▸ WORK ORDER: From the records below, please repeat exactly the line that has "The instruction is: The", the line that has "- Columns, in", and every line between them, and nothing else.

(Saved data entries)
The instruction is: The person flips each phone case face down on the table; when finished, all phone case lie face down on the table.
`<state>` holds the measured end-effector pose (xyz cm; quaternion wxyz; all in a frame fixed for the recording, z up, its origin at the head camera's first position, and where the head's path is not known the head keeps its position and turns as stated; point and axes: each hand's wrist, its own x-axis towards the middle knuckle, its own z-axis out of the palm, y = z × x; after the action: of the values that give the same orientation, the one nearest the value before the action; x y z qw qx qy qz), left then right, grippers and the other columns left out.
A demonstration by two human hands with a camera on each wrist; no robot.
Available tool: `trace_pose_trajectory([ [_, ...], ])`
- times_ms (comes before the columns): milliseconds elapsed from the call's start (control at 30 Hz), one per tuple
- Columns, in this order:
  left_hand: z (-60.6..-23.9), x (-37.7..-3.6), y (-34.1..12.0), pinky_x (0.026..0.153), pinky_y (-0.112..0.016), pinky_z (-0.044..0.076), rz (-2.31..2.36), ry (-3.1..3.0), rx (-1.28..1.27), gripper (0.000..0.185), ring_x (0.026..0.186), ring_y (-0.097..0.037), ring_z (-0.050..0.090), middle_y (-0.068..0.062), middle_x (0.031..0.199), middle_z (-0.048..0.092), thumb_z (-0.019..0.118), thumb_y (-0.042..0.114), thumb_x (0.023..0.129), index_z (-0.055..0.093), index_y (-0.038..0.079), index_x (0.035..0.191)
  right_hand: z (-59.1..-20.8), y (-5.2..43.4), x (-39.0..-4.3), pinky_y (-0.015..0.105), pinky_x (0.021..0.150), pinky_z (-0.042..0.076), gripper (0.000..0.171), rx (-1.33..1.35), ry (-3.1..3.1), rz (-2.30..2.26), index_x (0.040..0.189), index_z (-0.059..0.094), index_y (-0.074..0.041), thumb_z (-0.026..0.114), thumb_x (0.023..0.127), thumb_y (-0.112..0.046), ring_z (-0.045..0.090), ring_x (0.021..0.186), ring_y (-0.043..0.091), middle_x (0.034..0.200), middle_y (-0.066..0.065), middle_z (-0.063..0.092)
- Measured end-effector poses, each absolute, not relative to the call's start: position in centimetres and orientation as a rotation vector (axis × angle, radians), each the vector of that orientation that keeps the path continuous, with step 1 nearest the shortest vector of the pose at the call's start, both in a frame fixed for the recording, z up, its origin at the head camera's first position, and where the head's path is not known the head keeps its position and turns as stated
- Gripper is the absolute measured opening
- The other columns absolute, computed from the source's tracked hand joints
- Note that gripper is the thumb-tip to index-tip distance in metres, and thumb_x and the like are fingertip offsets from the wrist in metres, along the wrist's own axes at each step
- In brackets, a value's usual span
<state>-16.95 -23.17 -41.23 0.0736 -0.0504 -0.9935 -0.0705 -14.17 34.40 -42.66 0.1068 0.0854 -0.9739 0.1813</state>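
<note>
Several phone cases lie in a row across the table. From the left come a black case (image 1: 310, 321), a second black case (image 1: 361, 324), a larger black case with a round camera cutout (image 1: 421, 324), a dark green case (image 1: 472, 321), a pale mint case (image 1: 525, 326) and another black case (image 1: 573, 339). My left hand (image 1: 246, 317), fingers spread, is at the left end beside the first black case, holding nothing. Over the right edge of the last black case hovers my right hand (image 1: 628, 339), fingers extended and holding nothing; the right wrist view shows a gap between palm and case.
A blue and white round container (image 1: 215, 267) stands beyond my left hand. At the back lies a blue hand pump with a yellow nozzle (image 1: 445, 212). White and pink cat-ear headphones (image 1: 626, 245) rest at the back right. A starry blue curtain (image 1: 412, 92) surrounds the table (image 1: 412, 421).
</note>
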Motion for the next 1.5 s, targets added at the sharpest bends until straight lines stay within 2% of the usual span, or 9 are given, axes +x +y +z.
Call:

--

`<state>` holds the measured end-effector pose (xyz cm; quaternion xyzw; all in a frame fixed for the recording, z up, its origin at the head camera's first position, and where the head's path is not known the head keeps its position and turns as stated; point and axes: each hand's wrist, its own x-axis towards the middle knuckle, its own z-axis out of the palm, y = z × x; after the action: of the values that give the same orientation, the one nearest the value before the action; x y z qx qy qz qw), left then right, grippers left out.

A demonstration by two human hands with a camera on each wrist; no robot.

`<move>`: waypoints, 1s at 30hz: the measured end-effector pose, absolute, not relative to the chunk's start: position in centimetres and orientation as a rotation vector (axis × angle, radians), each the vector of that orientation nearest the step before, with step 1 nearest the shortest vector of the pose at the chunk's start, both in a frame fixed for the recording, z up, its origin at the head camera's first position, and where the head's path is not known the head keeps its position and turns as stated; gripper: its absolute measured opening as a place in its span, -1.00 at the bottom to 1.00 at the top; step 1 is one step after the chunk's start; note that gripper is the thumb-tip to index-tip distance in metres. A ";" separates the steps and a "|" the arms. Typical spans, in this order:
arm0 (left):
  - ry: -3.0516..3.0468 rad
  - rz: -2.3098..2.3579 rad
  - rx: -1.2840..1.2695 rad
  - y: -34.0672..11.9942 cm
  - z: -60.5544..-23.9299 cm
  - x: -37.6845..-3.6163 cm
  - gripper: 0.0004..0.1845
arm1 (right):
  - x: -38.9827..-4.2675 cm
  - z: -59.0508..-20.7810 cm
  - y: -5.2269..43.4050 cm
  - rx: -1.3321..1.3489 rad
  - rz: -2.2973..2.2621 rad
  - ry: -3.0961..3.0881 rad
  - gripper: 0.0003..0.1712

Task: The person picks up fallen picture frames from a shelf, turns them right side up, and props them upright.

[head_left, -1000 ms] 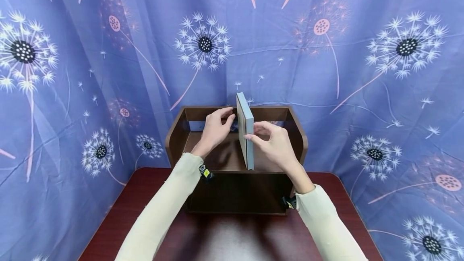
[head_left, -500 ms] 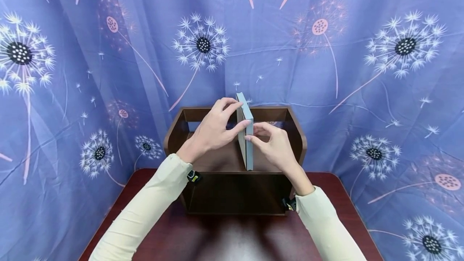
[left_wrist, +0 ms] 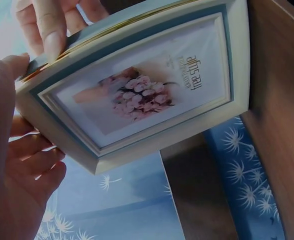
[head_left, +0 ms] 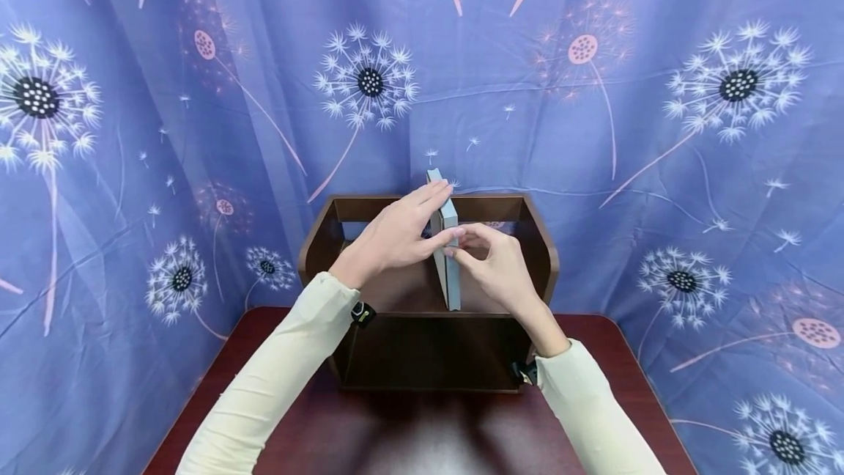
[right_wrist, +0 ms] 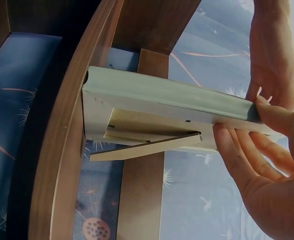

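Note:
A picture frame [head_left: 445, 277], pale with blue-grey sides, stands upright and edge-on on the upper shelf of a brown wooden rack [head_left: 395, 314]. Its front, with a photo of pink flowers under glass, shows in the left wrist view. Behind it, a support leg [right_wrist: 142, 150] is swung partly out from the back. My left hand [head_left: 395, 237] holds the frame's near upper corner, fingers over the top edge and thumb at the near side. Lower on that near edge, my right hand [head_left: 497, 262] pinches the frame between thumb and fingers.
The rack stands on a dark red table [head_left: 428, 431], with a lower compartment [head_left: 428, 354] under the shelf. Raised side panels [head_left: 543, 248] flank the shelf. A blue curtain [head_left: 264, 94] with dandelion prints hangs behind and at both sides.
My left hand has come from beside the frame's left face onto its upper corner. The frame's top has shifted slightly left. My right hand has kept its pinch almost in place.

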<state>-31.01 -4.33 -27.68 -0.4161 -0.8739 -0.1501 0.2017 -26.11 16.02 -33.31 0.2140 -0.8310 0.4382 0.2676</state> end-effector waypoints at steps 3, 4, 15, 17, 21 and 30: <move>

▸ ANSWER FOR THE TASK:
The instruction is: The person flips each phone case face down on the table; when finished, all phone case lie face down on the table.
`<state>` holds the measured end-effector pose (xyz cm; quaternion wxyz; all in a frame fixed for the recording, z up, its origin at the head camera's first position, and where the head's path is not known the head keeps its position and turns as stated; point and axes: each hand's wrist, its own x-axis towards the middle knuckle, its own z-axis out of the palm, y = z × x; after the action: of the values that give the same orientation, the one nearest the value before the action; x y z qw qx qy qz), left then right, grippers and the other columns left out.
A demonstration by two human hands with a camera on each wrist; no robot.
Available tool: `trace_pose_trajectory([ [_, ...], ])`
- times_ms (comes before the columns): milliseconds elapsed from the call's start (control at 30 Hz), one per tuple
- Columns, in this order:

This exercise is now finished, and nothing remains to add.